Uniformity:  U. S. Constitution Article 2 Section 8:
 “…but, all Duties, Imposts and Excises shall be uniform throughout the United States.”

 “…the phraseology of the previous resolution was changed so as to cause the word to have merely a geographical significance, viz., to require that whatever subject of taxation was assessed, the same subject should be taxed in every state, or, in other words, that the particular tax should operate generally throughout the United States.”
 (Knowlton V. Moore 178 US 41 @ 85-86)

 “…but, simply requires whatever plan or method Congress adopts for laying the tax in question, the same plan and the same method must be made operative throughout the United States; that is to say, that wherever a subject is taxed anywhere, the same must be taxed everywhere throughout the United States, and at the same rate.” (Knowlton Supra)

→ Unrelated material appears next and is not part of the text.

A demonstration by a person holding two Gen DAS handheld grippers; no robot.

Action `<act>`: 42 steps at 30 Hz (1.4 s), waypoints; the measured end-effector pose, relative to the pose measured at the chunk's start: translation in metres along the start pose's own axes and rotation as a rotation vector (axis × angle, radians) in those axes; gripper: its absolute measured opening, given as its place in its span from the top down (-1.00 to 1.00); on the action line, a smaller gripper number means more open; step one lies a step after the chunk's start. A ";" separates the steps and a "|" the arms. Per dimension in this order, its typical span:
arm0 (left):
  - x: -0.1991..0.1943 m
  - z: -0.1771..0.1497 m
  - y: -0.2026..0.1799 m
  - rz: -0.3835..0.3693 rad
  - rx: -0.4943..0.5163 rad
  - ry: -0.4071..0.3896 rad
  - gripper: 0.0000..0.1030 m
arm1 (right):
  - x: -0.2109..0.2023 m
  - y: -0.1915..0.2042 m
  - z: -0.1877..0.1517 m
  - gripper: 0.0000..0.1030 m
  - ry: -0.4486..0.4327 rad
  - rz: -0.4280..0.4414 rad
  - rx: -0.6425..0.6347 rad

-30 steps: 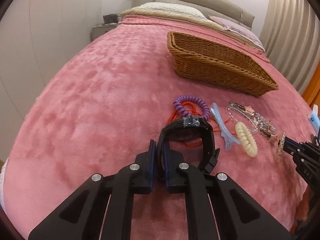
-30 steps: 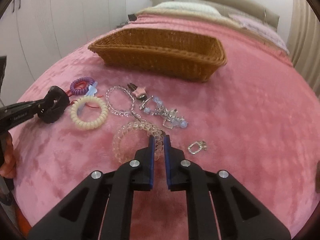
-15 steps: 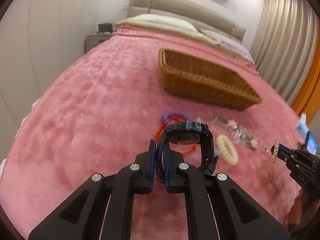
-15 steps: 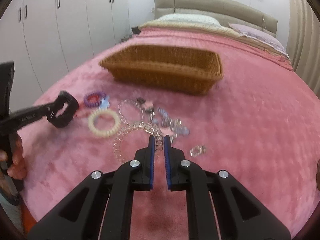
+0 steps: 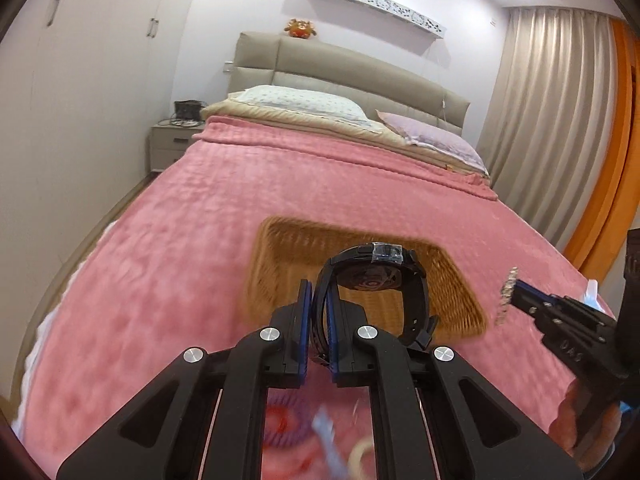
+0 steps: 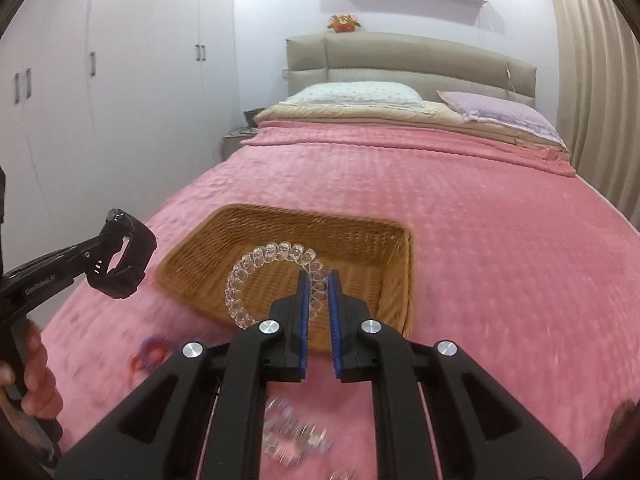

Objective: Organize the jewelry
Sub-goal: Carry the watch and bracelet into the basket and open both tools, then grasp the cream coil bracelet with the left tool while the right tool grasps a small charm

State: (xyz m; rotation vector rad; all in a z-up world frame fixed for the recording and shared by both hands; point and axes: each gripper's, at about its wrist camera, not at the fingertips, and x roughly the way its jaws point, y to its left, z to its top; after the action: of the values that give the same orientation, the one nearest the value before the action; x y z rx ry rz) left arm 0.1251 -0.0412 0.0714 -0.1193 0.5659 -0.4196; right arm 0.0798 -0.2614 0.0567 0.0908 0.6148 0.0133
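Note:
My left gripper is shut on the strap of a black watch and holds it up in the air before the near edge of the brown wicker basket. My right gripper is shut on a clear crystal bead bracelet, lifted over the near part of the basket. The left gripper with the watch shows left of the basket in the right wrist view. The right gripper with the bracelet shows at right in the left wrist view.
The basket sits on a pink blanket. Below me lie a purple coil hair tie, a blue clip, a cream coil tie and silver jewelry. Pillows and headboard are far behind.
Both grippers have risen off the bed and moved forward toward the basket, carrying the watch and the bracelet. The loose jewelry now lies below and behind the fingers.

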 end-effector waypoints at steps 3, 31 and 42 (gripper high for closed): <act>0.033 0.009 -0.007 0.004 0.009 0.025 0.90 | 0.037 -0.012 0.012 0.85 0.070 0.003 0.029; 0.029 -0.019 0.001 -0.061 0.020 0.148 0.22 | 0.035 -0.015 -0.007 0.10 0.162 -0.031 -0.009; -0.049 -0.081 0.004 -0.080 -0.024 0.112 0.22 | -0.044 -0.022 -0.065 0.10 0.054 -0.008 0.020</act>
State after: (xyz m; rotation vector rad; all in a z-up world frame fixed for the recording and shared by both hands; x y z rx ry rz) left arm 0.0456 -0.0170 0.0267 -0.1427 0.6777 -0.4991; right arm 0.0065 -0.2797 0.0274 0.1075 0.6696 0.0024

Uniformity:  United States v. Singer, 15 Wall. 111,121

 “The law is not in our judgment subject to any constitutional objection.  The tax imposed upon the distiller is in the nature of an excise, and the only limitation upon the power of Congress in the imposition of taxes of this character is that they shall be uniform throughout the United States.   The tax here is uniform in its operation; that is, it is assessed equally upon all manufactures of spirits, wherever they are.   The law does not establish one rule for one distiller and a different rule for another, but, the same rule for all alike.”

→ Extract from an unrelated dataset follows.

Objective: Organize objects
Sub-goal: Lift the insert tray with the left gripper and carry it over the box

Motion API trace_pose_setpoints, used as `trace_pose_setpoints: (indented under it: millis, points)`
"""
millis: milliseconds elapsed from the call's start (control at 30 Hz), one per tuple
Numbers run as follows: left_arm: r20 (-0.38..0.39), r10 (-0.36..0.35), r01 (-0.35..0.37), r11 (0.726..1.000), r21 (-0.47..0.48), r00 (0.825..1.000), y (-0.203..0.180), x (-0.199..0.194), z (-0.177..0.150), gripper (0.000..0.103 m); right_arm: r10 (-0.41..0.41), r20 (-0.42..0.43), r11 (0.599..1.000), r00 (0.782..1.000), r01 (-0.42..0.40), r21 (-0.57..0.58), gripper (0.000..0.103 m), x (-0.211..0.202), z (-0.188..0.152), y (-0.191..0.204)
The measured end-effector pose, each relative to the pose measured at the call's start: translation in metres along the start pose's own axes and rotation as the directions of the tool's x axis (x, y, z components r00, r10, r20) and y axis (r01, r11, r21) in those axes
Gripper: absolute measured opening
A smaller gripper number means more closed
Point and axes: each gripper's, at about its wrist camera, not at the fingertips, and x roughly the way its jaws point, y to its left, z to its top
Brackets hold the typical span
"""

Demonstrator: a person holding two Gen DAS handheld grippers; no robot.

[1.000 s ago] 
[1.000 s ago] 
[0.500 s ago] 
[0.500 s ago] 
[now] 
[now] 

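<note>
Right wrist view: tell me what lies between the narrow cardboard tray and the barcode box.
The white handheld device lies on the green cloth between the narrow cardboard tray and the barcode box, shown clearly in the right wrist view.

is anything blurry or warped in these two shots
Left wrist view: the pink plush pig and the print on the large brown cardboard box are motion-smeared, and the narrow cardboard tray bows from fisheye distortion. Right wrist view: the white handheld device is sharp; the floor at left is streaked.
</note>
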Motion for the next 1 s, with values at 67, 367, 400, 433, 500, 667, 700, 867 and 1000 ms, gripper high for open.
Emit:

 “The tax is uniform when it operates with the same force and effect in every place where the subject of it is found.”  Justice Miller  Edye v. Robertson  Head Money Cases 112U. S. 580, 594

 The word “income” has only one definition as far as the 16th Amendment is concerned and that definition must apply to each an every “source” regardless of who or what or how it is derived.  (Income, from whatever source derived)  The income derived from property, from corporate and business activity and from labor must be determined in the same manner for all, and therefore, the tax must be applied to the same end result. Otherwise, the tax is not upon “income, from whatever source derived”, it is upon the source and defined by that source.  United States Attorney General Richard Olney clarified this “uniformity” as between Individuals and Corporations. (From the Pollock Cases 157 U.S. 427):

“In the present case there is no lack of uniformity as between corporations and individuals.  The exemption of $4,000 a year in the case of individuals or families, as will be shown, is intended as a compensation for the necessarily excessive burden of consumption taxes upon small and moderate incomes.
There is no such situation in the case of a business corporation.  Every cent which it expends is allowed it.  It is taxed only upon its net profits, deducting the wages account; which corresponds to the living expenses of the individual.”

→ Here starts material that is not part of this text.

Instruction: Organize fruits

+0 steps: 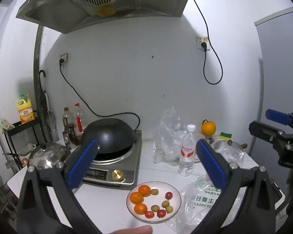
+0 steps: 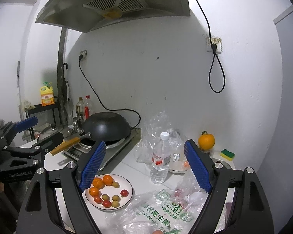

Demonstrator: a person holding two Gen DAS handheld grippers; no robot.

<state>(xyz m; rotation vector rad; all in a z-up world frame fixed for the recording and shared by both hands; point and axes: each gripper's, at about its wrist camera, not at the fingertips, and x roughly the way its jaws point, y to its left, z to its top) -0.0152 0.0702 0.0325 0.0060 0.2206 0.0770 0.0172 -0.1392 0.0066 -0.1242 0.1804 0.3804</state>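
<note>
Above a kitchen counter (image 1: pixel 107 198), left gripper (image 1: pixel 146 163) and right gripper (image 2: pixel 146 165) both spread wide, holding nothing. On a white plate (image 1: pixel 174 190) beside the stove (image 1: pixel 127 156): small oranges (image 1: pixel 144 190), red and yellow-green fruits. Near the back wall, one large orange (image 2: pixel 206 140), behind a water bottle (image 2: pixel 160 159)

Left tongs (image 1: pixel 146 163) spread wide, empty, above bench (image 1: pixel 107 197); plate (image 1: pixel 173 210) holds small fruits (orange, red, tan).
</note>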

To further dramatize this picture, Justice Harlan, in his dissenting opinion 158 US 601 @ 675-6 gives us this food for thought:

“If the exemption had been placed at $1,500 or even $2,000, few, I think, would have contended that Congress, in doing so, had exceeded their powers.  In view of the increased cost of living at this day, as compared with other times, the difference between either of those amounts and $4,000 is not so great as to justify the courts in striking down all of the income tax provisions.  The basis upon which such exemption rests is that in taxing incomes, such exemption should be made as will fairly cover the annual expenses of the average family, and thus prevent the members of such families becoming a charge upon the public.  The statute allows corporations, when making returns of their net profits or income, to deduct actual operating and business expenses. Upon like grounds, as I suppose, Congress exempted incomes under $4,000.

Income is the gain (or profit) derived from commercial activities, business and the use or sale of real estate and personal property.  The “exemption” represents the personal expenses of the individual, in comparison to the corporation’s, and thereby makes the tax on “income” uniform between the two.  The “exemption” also prohibits the “Income Tax” from becoming a direct tax upon the individual.